Os deputados aliados que votaram contra o governo na MP 1.720 poderão sofrer outras retaliações além do corte de emendas parlamentares no orçamento da União. O governo está disposto a pedir de volta os cargos de confiança no segundo e terceiro escalões que haviam sido indicados por deputados infiéis. A idéia que está sendo analisada é remanejar os cargos no início do segundo governo de FHC para poder contemplar os parlamentares que apoiaram o governo.
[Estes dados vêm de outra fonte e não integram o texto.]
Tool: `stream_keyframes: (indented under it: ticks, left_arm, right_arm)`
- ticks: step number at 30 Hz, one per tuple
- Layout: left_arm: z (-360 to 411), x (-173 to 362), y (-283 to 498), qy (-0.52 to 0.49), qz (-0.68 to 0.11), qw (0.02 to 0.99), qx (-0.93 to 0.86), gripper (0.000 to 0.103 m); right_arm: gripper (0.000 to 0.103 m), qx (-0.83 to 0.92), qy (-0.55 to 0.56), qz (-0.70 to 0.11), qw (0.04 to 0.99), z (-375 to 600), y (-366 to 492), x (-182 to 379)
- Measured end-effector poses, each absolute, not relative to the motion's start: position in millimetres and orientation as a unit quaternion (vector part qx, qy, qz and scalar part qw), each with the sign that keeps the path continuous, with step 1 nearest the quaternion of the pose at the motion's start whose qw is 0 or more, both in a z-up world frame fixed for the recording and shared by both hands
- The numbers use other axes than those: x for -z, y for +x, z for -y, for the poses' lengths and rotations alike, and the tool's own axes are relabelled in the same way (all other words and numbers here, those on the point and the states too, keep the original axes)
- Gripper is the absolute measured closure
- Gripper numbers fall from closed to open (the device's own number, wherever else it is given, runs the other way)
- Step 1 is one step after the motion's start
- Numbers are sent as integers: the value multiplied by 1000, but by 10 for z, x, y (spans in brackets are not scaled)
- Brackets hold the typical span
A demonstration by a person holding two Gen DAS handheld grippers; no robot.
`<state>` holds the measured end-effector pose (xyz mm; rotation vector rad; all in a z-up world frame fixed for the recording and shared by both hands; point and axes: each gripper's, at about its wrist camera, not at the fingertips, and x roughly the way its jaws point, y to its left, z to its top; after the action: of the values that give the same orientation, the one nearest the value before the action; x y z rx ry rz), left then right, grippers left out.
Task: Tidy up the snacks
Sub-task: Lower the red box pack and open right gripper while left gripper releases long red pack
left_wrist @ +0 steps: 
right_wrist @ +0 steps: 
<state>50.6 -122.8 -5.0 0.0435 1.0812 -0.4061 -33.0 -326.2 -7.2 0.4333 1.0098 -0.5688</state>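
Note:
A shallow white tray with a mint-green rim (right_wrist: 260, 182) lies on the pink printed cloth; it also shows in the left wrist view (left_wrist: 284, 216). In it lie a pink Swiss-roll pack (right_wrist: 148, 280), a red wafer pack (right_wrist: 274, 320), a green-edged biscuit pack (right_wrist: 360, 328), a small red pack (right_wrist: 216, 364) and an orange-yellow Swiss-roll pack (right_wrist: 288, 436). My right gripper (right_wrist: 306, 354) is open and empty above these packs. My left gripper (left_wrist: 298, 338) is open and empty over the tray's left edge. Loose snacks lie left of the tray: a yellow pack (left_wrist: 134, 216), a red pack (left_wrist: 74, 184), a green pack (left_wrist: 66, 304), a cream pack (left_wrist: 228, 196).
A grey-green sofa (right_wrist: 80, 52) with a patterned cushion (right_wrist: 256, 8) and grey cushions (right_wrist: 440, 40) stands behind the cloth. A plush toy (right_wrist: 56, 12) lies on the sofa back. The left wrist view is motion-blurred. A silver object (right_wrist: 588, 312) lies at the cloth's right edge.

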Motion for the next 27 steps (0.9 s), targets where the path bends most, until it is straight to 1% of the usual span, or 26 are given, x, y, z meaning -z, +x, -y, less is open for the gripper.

‘‘Por que favorecer aqueles que estão contra o governo?’’, questionou um ministro. ‘‘É natural que a prioridade na liberação das verbas e na redistribuição de cargos seja em favor dos parlamentares fiéis’’, disse. O governo está estudando a forma que adotará para tirar os cargos de alguns aliados. A votação da última quarta-feira - quando 108 deputados governistas ficaram contra a MP que estabeleceria a contribuição dos inativos - não deverá ser o único critério adotado para castigar os aliados.
Haverá um mapeamento geral da votação de todas as MPs que regulamentam a Reforma da Previdência. Os parlamentares considerados ‘‘irregulares’’ deverão perder os cargos. Dentro do governo existem cerca de 500 cargos indicados por parlamentares que são considerados bons e que dão prestígio aos deputados em seus estados. São cargos como superintendências da Polícia Federal, DNER, Incra, Ibama e INSS. ‘‘As pessoas tem que definir se estão ou não com o governo’’, avisa o líder do governo na Câmara, deputado Arnaldo Madeira (PSDB- SP).
Alguns deputados poderão perder os cargos nos próximos meses. A previsão feita é que pelo menos 100 cargos de deputados infiéis serão remanejados. Parlamentares como o deputado Delfim Netto (PPB-SP) e Severino Cavalcanti (PPB-PE) poderão ser punidos.